= William Mukama =

Ugandan politician

William Mukama (1951–2002), was a Ugandan businessman, college headmaster and politician. Mukama served as a founding member and financial backer of the Ninth October Movement, a Ugandan rebel movement that was created in late 1985 to try and recapture state power from the National Resistance Army movement led by Yoweri Museveni and the government of Tito Lutwa Okello.

Mukama was a member of the Uganda Peoples Congress (UPC), the ruling party and government of Uganda before and after the Idi Amin dictatorship.

Mukama was born in 1951 and was a native of the Mbale District, part of which now forms the new Pallisa District, in Eastern Uganda. Brought up as a religious young man, his first and only wish had been to become a priest. His early training in college directed him towards achieving this goal. As a top English and literature graduate, Mukama was drafted as an English teacher in Libya. The young Mukama worked and lived in Libya for approximately seven years where he mastered speaking, writing, and reading Arabic.
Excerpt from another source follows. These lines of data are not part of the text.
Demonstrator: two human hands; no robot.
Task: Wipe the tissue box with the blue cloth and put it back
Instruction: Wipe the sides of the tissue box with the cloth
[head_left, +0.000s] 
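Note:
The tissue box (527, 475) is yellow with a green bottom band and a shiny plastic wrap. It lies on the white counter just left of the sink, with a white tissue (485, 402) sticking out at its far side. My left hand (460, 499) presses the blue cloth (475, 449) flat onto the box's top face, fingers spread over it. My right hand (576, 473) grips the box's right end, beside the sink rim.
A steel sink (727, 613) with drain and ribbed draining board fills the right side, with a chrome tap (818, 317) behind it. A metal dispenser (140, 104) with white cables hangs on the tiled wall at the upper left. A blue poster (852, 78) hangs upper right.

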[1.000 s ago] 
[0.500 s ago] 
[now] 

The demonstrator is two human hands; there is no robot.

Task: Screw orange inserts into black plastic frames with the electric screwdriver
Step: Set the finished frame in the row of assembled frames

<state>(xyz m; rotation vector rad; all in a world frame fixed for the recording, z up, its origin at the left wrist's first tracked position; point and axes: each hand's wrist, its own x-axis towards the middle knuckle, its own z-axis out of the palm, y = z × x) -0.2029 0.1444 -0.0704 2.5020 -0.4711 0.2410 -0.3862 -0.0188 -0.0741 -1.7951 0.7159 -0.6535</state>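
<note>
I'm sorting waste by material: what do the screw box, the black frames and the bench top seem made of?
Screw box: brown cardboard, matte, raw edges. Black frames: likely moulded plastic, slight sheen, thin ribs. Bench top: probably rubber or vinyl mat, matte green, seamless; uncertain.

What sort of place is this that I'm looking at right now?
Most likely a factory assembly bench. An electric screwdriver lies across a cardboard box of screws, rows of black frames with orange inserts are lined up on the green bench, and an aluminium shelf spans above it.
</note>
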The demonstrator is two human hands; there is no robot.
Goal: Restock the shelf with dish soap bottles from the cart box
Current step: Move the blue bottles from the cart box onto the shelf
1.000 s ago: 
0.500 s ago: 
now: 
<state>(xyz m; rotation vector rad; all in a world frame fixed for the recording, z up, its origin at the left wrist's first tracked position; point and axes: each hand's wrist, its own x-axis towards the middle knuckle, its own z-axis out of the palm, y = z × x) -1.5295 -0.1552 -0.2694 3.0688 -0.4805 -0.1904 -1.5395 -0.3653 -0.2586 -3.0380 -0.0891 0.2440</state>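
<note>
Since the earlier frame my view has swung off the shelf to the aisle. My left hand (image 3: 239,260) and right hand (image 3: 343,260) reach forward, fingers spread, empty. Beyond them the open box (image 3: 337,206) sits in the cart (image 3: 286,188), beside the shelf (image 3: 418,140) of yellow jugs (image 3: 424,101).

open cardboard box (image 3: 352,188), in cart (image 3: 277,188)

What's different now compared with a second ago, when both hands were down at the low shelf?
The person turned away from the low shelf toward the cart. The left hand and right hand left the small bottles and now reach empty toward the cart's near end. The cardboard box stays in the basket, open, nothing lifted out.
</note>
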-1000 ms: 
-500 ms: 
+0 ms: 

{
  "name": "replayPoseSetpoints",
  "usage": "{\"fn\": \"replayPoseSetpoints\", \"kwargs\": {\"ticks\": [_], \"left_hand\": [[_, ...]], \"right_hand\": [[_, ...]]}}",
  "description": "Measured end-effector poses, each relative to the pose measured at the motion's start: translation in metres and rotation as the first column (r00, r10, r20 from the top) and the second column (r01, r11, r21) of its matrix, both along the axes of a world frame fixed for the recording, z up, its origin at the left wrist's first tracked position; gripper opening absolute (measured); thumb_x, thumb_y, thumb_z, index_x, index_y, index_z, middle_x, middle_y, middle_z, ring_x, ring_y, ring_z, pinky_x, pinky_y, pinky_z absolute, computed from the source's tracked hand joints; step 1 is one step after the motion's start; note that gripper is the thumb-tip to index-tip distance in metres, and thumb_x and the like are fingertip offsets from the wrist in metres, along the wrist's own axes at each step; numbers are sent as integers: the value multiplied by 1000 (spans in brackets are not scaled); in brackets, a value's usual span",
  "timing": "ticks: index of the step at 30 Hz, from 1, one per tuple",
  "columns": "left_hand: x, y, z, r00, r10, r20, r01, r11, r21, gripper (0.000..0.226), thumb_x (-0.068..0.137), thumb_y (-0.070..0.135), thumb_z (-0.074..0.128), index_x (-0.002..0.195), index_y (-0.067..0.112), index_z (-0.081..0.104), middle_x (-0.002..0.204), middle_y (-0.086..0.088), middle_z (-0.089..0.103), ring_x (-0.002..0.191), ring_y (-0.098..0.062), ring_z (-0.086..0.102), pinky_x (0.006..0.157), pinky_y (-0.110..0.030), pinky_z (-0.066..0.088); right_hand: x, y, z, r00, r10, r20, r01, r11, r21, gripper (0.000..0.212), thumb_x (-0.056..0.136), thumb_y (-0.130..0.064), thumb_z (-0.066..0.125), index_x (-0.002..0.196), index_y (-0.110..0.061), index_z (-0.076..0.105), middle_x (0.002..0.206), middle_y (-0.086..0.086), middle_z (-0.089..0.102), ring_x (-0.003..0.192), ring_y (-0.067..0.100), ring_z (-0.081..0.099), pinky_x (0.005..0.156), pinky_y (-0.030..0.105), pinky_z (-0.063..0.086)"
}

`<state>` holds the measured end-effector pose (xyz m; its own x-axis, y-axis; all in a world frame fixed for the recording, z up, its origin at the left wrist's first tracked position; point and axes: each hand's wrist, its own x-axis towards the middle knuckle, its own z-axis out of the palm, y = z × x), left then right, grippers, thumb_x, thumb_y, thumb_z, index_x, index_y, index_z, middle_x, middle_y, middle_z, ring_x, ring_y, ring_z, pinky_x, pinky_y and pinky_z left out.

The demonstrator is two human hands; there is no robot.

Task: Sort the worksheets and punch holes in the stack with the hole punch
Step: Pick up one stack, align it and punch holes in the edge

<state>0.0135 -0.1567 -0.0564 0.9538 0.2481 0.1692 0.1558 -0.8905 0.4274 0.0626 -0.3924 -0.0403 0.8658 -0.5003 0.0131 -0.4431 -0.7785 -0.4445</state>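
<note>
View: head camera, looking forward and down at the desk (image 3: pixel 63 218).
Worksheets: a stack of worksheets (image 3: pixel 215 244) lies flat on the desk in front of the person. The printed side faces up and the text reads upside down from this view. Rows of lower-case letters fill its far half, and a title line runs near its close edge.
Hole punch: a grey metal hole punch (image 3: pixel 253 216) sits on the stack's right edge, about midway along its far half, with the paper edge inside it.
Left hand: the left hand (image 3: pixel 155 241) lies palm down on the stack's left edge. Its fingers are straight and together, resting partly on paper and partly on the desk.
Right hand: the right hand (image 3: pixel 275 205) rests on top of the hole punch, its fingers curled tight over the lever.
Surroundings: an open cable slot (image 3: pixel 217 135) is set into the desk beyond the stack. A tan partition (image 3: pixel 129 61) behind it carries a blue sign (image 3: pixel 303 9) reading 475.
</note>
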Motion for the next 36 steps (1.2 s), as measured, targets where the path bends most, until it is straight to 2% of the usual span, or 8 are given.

In the early 1980s following the fall of Amin, Mukama returned to Uganda and continued teaching. He quickly became the deputy's head and then head of the Namutumba School. Mukama left this position to contest a parliamentary seat for the Iganga District in parliamentary elections as the official candidate of The Uganda Peoples Congress (UPC) under Apollo Milton Obote. Mukama did not win the seat.

Between 1985 and 1989, Mukama, along with Elungat, Captain Namiti, Bright Gabula, and Paulo Muwanga, formed the Ninth October Movement. He was arrested and illegally imprisoned between October 1989 and 1992 by the government of Yoweri Museveni. Mukama was convicted controversially of treason-related charges in 1992 but not treason itself, which would have earned him a death sentence. He died in 2002 under unspecified circumstances.